• **Task goal**: Output exactly the lines below, starting with the line that has "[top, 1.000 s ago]" and going on through the line that has "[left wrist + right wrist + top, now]", both included, and no other lines.
·····
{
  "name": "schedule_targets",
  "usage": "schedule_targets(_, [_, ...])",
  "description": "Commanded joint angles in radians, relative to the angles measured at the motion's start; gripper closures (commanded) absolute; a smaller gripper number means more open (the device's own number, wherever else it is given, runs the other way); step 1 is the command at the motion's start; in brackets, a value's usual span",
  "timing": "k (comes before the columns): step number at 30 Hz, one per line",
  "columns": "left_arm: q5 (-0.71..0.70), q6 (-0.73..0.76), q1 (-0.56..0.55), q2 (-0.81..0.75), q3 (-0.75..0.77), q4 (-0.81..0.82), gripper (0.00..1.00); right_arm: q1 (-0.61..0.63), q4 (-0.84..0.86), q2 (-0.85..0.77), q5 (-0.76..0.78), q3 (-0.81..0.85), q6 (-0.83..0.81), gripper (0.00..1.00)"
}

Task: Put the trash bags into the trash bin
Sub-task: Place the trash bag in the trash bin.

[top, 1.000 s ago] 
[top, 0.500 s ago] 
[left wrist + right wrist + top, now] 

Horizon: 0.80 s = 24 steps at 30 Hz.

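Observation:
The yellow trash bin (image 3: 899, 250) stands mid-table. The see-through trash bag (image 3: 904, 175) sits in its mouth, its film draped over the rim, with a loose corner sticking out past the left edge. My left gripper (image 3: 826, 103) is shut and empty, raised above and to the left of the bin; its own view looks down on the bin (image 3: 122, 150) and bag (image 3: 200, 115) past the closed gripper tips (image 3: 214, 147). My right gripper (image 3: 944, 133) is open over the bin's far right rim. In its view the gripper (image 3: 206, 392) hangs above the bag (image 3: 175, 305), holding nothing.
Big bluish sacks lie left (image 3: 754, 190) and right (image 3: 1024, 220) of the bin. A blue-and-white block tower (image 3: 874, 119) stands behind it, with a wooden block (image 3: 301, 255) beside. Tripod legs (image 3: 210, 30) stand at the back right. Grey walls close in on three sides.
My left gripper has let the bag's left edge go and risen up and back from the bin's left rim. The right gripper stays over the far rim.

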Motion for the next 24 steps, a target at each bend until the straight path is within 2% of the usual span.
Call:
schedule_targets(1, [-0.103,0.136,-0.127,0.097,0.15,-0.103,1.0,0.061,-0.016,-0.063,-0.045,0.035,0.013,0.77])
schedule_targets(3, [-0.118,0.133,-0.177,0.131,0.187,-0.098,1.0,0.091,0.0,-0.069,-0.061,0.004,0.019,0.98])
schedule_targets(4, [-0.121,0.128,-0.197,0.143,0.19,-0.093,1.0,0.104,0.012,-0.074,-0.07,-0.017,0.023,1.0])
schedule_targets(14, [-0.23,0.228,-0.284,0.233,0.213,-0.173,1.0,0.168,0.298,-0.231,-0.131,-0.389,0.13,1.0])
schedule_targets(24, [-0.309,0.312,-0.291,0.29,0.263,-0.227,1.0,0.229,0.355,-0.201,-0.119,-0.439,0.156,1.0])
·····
• **Problem solution**:
[top, 1.000 s ago] 
[top, 0.500 s ago] 
[left wrist + right wrist + top, now] 

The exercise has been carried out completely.